EXERCISE REQUIREMENTS. Records follow. Pull out every line that contains "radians".

MATERIAL FOR THIS EXERCISE.

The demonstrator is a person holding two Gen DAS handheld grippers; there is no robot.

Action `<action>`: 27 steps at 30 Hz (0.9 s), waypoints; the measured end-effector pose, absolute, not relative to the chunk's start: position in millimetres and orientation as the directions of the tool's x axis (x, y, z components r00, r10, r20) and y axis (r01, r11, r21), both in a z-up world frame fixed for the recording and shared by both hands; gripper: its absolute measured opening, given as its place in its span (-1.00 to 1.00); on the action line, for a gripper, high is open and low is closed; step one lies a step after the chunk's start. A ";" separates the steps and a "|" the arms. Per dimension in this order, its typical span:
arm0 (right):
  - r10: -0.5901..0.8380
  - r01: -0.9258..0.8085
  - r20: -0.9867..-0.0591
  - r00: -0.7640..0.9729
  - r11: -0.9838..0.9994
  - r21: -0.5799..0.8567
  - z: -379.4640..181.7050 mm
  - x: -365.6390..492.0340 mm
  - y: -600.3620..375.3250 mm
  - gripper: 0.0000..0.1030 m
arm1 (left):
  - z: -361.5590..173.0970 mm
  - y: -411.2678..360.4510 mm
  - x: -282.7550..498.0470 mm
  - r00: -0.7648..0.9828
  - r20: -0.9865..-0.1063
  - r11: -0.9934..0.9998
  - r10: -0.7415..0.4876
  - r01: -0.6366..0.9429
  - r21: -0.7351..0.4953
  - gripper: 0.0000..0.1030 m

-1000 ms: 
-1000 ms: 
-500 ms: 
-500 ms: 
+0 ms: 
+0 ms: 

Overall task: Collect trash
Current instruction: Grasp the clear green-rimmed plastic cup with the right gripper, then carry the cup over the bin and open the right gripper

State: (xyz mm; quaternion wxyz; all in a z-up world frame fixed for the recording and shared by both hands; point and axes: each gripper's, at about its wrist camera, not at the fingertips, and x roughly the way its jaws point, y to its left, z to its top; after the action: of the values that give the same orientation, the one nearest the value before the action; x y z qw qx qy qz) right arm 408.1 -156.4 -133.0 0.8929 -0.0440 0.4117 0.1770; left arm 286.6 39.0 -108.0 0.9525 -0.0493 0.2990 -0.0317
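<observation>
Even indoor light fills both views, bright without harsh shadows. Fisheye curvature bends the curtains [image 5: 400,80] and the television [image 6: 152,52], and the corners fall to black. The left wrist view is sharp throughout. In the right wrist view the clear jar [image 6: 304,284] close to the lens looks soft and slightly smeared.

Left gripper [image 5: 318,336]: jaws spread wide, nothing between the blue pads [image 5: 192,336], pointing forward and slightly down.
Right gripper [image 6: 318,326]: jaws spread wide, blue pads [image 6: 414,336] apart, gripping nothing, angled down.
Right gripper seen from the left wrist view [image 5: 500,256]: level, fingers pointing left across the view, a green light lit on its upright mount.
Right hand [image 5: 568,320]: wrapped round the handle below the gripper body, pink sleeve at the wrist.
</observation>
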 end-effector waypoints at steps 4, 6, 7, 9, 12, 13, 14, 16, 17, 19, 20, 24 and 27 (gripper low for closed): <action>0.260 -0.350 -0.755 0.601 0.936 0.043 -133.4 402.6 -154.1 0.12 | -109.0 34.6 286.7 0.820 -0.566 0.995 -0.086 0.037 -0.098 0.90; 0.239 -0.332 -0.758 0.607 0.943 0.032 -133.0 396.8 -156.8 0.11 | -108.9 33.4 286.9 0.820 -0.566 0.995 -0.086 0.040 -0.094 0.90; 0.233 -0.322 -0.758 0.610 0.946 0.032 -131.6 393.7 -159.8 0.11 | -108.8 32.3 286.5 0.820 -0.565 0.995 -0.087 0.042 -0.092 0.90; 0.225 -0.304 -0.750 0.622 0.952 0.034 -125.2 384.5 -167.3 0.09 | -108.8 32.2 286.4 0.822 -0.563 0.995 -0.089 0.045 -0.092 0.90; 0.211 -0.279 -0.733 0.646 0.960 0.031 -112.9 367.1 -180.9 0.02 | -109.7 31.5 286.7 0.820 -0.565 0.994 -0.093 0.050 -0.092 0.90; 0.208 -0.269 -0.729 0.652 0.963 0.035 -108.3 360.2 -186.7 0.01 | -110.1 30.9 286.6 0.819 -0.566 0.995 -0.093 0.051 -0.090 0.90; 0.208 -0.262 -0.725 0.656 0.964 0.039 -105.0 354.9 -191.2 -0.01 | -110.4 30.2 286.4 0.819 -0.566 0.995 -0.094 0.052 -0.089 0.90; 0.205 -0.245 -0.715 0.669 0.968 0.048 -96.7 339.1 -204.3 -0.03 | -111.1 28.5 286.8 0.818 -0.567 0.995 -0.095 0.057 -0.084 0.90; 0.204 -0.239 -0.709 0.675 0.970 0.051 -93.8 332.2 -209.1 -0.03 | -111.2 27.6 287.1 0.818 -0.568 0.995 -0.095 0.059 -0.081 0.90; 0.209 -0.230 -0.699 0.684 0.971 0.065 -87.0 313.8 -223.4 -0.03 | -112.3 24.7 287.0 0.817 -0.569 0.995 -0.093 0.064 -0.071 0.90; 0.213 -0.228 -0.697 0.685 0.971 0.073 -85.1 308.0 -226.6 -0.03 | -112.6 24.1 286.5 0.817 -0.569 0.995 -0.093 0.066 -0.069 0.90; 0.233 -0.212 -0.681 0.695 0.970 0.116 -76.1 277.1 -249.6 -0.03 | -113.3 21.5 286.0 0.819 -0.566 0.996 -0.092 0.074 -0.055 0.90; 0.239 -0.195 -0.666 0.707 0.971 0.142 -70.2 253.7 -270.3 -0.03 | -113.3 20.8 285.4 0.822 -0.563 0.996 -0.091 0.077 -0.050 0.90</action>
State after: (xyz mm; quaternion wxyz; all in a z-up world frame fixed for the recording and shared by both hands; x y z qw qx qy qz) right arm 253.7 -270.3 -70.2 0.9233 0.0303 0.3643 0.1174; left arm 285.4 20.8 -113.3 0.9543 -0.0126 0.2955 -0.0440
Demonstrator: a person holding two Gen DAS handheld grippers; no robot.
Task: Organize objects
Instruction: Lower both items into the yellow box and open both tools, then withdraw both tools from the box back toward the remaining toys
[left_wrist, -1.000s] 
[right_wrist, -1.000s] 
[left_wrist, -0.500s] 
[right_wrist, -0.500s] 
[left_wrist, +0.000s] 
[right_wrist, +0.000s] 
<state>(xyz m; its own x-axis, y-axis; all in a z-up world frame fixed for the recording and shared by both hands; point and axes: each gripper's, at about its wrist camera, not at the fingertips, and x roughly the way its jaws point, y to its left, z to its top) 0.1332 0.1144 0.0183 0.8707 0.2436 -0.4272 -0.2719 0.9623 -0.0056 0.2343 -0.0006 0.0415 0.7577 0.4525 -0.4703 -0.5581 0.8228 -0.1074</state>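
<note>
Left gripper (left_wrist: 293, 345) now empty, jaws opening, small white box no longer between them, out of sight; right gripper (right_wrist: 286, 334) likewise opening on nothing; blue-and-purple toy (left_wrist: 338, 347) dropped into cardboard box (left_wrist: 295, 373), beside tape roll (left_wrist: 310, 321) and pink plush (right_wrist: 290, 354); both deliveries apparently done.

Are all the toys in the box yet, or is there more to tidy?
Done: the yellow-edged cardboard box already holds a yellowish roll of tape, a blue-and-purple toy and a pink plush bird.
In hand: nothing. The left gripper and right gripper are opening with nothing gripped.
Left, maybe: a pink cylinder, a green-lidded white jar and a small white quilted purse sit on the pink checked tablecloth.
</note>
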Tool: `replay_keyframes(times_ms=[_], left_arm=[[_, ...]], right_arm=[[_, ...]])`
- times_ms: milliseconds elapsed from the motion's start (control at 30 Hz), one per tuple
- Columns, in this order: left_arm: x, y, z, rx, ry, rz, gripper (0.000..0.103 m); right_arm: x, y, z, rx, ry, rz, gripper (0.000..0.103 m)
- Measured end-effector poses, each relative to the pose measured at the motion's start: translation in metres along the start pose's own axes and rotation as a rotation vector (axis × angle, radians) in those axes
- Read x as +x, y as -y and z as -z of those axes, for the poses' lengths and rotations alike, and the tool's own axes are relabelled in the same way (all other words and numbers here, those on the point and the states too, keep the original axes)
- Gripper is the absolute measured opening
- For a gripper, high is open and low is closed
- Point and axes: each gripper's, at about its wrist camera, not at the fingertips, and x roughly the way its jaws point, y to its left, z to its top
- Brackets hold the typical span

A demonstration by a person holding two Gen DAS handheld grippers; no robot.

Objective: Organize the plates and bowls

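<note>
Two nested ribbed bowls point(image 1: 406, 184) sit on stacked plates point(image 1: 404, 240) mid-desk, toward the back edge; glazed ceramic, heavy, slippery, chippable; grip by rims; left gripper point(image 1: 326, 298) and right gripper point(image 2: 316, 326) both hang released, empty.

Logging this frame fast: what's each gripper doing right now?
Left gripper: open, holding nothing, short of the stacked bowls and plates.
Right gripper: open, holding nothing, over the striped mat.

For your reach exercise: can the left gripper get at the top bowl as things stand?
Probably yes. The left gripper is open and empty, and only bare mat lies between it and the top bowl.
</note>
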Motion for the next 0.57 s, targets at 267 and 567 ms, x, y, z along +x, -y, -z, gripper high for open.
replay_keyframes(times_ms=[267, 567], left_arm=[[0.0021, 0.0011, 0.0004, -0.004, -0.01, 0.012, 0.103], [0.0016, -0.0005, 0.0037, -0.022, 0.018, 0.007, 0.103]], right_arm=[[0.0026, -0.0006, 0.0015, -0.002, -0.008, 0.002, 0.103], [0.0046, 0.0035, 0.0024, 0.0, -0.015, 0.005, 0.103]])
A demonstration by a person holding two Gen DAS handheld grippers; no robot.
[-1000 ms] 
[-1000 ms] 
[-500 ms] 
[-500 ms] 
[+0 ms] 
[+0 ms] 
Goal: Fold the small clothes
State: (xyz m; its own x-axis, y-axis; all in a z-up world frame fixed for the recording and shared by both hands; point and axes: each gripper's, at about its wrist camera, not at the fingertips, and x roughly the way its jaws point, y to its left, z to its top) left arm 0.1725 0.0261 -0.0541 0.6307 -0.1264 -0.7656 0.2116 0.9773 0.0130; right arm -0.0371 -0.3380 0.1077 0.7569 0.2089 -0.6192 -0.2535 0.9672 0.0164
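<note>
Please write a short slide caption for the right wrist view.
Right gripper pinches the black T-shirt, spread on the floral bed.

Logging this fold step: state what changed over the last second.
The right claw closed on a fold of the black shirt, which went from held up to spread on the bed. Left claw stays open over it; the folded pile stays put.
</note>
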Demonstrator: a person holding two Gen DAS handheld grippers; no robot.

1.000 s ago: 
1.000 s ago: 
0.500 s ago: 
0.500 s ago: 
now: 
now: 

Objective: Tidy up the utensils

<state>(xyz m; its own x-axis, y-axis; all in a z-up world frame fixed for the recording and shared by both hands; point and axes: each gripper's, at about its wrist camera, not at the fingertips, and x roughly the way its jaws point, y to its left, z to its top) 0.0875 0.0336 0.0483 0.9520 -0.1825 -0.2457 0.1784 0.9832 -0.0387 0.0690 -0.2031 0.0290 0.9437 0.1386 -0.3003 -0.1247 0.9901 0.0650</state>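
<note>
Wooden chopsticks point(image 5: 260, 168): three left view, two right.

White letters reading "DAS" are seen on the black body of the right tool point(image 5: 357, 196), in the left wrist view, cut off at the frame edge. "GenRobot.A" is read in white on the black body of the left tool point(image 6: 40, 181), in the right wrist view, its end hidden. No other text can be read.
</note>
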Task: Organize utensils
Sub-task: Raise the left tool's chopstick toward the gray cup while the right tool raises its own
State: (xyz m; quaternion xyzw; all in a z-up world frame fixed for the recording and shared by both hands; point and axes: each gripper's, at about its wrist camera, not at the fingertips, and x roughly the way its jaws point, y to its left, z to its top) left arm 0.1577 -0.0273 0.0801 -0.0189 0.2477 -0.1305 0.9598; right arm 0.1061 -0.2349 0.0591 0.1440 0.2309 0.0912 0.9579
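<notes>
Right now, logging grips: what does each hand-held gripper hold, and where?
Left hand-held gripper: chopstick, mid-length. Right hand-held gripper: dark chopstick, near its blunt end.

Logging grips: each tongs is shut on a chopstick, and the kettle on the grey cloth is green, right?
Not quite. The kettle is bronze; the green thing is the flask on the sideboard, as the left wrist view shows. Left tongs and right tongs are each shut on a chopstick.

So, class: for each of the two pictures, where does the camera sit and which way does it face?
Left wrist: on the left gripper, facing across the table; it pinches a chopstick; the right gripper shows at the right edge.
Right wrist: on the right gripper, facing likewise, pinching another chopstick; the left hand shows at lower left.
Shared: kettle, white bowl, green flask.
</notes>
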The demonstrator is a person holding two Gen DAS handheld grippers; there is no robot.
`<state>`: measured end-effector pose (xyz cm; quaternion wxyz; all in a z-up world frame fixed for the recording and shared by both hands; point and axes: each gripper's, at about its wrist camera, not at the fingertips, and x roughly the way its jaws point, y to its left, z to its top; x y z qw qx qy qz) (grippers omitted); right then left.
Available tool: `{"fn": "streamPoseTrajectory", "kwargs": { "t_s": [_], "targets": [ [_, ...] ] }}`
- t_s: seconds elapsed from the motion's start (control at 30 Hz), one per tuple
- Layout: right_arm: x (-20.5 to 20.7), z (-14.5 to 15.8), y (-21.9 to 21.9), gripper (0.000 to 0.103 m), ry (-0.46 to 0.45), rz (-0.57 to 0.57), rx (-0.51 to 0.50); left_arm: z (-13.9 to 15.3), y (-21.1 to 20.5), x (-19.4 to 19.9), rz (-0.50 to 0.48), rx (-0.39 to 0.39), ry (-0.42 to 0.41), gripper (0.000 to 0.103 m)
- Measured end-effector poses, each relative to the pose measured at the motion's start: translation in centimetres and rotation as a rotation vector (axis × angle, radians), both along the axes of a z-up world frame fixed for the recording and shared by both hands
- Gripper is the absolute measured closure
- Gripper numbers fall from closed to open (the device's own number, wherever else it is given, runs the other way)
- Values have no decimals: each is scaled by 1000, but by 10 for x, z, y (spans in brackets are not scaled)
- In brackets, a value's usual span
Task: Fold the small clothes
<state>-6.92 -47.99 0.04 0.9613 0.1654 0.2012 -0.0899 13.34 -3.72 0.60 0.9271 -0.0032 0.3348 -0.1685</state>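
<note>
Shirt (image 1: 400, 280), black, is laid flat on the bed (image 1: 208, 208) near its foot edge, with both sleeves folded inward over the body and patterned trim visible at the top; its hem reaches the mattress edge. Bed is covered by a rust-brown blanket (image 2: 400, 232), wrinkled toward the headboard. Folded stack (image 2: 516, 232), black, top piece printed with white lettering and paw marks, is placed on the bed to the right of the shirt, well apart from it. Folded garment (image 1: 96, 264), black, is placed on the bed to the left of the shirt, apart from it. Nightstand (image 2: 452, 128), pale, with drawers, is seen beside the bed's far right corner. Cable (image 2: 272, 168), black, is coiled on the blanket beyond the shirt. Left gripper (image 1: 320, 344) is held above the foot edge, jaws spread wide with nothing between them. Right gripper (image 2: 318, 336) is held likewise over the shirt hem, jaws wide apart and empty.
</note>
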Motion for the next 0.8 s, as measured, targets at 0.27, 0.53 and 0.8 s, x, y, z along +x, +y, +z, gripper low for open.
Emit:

TASK ANSWER.
- Measured end-effector poses, each relative to the pose measured at the motion's start: translation in metres along the start pose's own axes and rotation as a rotation vector (axis × angle, radians) in those axes
- Measured end-effector poses, each relative to the pose measured at the motion's start: translation in centimetres and rotation as a rotation vector (axis × angle, radians), both along the axes of a z-up world frame fixed for the recording and shared by both hands

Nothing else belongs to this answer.